» ABOUT THIS TASK
Among the entries below, find the lines with "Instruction" and copy them.

(Items listed in a dataset)
--------

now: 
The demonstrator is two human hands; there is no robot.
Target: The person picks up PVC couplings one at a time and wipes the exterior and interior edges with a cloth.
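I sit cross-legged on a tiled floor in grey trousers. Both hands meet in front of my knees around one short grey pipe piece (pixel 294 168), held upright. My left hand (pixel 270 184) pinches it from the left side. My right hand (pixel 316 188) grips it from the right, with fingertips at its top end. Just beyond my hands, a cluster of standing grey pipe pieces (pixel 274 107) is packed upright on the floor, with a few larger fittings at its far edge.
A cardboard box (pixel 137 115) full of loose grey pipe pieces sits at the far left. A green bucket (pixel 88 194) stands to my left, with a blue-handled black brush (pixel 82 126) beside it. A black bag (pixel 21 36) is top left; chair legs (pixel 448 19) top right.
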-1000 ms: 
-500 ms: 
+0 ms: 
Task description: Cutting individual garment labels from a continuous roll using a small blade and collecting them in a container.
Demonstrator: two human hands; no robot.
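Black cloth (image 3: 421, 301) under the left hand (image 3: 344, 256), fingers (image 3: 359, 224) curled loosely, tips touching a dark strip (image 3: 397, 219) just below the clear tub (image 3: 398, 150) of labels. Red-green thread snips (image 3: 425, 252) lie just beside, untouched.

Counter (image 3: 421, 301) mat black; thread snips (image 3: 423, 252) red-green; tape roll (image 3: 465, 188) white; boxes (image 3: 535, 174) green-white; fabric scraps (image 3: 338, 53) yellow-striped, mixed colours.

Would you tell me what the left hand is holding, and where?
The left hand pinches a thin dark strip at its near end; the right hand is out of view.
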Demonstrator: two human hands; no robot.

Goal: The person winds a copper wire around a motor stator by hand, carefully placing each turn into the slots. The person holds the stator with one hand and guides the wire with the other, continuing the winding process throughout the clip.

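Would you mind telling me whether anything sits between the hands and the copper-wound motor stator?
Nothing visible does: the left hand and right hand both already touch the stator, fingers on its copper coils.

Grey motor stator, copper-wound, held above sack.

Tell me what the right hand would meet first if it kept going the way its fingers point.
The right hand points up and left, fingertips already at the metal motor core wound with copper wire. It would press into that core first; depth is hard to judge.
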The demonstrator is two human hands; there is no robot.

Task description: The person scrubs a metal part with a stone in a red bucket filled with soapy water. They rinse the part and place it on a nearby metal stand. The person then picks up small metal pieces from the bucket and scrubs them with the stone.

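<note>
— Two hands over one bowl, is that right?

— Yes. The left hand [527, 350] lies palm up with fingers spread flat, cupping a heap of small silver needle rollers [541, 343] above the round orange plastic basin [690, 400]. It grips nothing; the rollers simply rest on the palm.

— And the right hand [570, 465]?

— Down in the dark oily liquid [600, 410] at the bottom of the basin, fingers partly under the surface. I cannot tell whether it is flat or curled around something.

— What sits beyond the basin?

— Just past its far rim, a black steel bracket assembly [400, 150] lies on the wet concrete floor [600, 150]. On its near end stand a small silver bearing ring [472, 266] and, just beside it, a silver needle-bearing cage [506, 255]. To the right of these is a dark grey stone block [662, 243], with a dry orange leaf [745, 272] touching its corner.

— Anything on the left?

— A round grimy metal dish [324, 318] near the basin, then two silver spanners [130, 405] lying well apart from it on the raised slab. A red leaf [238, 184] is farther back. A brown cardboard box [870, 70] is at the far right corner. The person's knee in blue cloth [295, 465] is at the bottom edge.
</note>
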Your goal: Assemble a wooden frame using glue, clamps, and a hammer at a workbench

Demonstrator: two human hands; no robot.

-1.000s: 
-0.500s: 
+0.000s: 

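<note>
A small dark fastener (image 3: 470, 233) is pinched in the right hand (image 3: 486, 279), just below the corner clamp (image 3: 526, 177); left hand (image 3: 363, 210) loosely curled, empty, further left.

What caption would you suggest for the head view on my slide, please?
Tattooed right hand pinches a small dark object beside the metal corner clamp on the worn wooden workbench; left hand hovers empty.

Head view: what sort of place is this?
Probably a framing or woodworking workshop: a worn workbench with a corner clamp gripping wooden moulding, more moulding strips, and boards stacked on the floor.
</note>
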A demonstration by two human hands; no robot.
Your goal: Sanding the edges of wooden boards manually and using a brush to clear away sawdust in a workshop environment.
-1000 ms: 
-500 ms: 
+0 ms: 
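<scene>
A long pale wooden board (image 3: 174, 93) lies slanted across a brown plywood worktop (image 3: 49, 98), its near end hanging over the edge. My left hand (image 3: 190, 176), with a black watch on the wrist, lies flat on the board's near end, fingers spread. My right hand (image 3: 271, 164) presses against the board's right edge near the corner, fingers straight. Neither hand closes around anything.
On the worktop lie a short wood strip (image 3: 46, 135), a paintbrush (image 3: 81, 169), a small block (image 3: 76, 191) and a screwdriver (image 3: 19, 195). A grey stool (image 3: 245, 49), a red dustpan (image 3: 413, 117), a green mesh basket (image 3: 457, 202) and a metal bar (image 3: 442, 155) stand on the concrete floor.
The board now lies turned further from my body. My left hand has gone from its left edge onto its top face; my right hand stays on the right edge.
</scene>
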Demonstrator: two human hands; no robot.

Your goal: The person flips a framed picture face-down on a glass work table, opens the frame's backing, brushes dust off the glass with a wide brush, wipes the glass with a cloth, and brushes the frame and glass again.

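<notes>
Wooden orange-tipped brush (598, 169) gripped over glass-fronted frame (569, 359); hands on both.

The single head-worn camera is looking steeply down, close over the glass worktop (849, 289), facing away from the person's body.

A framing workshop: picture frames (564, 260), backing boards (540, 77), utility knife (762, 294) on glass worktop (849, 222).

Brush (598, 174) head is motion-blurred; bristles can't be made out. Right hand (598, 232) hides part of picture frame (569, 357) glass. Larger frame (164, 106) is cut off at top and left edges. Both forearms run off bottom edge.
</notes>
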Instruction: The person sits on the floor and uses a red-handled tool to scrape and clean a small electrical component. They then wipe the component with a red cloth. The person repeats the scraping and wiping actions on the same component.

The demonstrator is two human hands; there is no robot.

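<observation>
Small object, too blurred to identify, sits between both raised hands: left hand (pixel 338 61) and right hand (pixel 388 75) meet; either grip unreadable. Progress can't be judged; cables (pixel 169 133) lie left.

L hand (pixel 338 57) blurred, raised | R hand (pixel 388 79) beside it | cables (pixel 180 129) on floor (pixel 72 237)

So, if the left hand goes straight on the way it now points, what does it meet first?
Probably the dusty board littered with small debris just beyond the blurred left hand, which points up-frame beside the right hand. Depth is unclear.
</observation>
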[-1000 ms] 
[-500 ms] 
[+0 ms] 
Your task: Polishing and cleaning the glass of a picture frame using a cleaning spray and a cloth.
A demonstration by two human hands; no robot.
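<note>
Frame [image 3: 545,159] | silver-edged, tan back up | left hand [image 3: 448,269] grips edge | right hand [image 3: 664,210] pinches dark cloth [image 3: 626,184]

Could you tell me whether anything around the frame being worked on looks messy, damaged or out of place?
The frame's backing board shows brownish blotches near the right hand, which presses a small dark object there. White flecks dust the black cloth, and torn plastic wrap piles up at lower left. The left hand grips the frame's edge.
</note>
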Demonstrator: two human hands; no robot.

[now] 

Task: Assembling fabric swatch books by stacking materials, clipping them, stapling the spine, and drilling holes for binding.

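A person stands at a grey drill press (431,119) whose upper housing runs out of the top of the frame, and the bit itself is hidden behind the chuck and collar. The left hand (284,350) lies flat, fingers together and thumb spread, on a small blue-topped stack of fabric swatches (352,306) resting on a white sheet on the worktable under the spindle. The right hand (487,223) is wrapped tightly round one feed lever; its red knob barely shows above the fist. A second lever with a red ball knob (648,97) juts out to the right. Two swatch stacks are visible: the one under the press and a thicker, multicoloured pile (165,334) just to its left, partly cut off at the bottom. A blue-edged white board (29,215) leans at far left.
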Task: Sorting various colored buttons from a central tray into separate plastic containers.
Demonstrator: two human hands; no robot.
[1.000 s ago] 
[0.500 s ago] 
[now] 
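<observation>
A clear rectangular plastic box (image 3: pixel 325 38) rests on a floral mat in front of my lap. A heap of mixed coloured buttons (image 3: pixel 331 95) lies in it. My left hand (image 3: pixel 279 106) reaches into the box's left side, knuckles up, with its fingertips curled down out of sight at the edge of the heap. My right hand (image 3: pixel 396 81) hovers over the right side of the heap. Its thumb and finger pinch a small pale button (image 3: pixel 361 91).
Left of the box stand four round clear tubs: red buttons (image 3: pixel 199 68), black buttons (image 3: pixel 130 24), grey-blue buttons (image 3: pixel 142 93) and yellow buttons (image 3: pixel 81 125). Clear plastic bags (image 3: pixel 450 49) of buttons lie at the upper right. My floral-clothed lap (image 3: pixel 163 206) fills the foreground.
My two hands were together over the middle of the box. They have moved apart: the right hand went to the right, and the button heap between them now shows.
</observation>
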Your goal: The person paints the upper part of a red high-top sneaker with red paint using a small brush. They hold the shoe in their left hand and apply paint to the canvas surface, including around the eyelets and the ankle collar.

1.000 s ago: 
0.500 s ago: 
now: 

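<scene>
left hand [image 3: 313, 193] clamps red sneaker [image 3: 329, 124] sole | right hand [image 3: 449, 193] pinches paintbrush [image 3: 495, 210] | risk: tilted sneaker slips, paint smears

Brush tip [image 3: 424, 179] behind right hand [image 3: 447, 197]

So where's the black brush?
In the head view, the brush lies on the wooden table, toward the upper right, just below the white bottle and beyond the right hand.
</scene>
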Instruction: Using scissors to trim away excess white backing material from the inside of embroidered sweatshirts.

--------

» TASK OUTPUT
Instruction: The person sits on the floor and uses a red-handled tool to scrape and clean a small electrical component. They then wipe the component with a red cloth. The person repeats the scraping and wiping actions on the same component.
Instruction: Using scissors to trim away excess white backing material from the inside of embroidered sweatshirts.

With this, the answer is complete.